## What you will do
Those lines of the data that hold the word "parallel" are to be copied out.

## Exercise material
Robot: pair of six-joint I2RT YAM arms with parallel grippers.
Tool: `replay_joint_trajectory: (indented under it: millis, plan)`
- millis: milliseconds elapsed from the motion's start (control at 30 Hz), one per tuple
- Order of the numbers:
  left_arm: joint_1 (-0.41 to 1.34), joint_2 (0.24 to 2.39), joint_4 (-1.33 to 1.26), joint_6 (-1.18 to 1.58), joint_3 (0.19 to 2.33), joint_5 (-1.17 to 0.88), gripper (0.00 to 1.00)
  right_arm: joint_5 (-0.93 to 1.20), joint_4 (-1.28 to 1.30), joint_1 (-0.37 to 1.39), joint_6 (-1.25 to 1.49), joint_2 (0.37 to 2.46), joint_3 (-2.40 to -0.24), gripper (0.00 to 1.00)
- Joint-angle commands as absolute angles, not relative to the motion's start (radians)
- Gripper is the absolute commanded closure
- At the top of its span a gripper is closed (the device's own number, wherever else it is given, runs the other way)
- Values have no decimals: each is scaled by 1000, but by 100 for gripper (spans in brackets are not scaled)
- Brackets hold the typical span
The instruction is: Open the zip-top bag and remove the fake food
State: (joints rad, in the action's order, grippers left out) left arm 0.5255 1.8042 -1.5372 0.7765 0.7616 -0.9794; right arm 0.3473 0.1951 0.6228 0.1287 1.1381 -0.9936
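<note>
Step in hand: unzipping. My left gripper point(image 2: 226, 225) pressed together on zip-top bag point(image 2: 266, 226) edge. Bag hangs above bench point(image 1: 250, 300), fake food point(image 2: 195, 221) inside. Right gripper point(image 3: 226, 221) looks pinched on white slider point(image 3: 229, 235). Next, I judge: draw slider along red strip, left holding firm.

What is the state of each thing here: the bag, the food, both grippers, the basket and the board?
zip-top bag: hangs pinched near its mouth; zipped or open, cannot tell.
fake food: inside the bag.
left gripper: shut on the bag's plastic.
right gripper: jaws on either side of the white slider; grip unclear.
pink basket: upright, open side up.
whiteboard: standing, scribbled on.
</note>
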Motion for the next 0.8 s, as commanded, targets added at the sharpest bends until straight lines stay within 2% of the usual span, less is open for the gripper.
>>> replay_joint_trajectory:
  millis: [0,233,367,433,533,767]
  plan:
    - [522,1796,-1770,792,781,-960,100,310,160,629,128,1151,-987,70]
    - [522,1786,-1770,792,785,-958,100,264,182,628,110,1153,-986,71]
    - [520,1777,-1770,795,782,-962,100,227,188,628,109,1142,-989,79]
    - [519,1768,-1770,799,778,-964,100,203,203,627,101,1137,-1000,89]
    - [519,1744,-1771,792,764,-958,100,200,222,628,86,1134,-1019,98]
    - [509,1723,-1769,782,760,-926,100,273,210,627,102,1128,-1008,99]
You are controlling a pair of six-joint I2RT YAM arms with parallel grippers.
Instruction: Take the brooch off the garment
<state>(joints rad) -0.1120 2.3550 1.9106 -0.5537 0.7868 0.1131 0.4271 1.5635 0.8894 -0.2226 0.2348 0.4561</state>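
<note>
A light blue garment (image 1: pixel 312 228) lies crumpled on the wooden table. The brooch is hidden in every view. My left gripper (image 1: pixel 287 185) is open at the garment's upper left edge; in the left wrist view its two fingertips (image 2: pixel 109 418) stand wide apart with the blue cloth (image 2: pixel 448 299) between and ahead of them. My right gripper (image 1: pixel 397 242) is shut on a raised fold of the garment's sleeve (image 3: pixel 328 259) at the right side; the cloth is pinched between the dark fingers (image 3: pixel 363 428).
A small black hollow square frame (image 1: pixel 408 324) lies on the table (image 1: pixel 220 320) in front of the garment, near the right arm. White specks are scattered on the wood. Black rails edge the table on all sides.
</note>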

## Solution for this exercise
Robot: pair of six-joint I2RT YAM arms with parallel grippers.
You are controlling a pair of six-joint I2RT YAM arms with parallel grippers.

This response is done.